Presentation by Representative Michael Day
In summary this bill proposes that any AV should be zero emissions. London, Berlin, and France are ahead of Boston. The bill is only a few lines long. That is it.
Katherine Fichter notes that today MassDOT has two AV companies active on roads and they both use electric vehicles.
Presentation by Peter Durant
Wanted to ensure that the liability was in place. So that OEMs are not held liable for modified vehicles that get into accidents.

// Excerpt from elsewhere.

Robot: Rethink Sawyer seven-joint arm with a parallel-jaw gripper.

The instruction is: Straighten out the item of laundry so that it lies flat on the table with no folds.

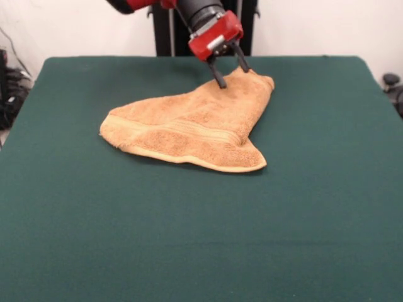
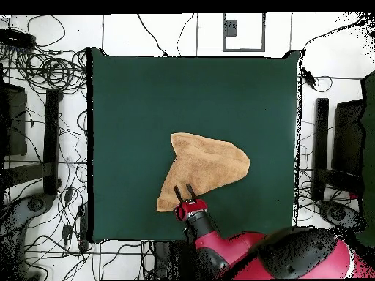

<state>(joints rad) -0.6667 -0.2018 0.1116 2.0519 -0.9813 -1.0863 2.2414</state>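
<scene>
The orange-tan towel (image 1: 189,126) lies folded over itself on the green table (image 1: 201,239), in a rough triangle. Its wide striped edge faces the front and a narrow bunched corner points to the far side. My gripper (image 1: 231,72) is open, its two black fingers spread at that narrow far corner. One fingertip rests at the towel's edge and the other just above the corner. In the overhead view the towel (image 2: 206,167) sits slightly below the middle of the table (image 2: 146,102). There the gripper (image 2: 184,192) is at the towel's lower edge, with nothing held between its fingers.
Cables and equipment stands (image 2: 44,124) crowd the floor on both sides of the table. Dark gear (image 1: 9,88) sits beyond the table's left edge in the front view.
</scene>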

Sarah Zaphiris. What is the timeframe do you think for AVs?
- Difficult to say, but we are seeing systems like Adaptive Cruise Control already.
Presentation by Aaron Michlewitz
This bill is aimed at safety on the road. Limit the number of passengers to 8, and goods/freight unless a human driver is present.
How is operator defined?
- Commercially licensed operator.
Senator Eric Lesser not present
Representative Ann-Margaret Ferrante not present
- PowerHydrant gave a public comment.
- Concern for accessibility for the elderly. Perhaps should there be a requirement on percentage of vehicles that facilitate the elderly.
- Recommendation for the representatives to hold forums to raise public’s awareness.
- Discussion on Connectivity. Doesn’t see legislative that addresses aspects of vehicles sharing data.
- Presentation on RAND corporation studies. No safety metric. No clear way to test.
Katherine Fichter points
- Recommend people from industry to present in September. Really feels that this perspective is needed. How do you get this technology to market?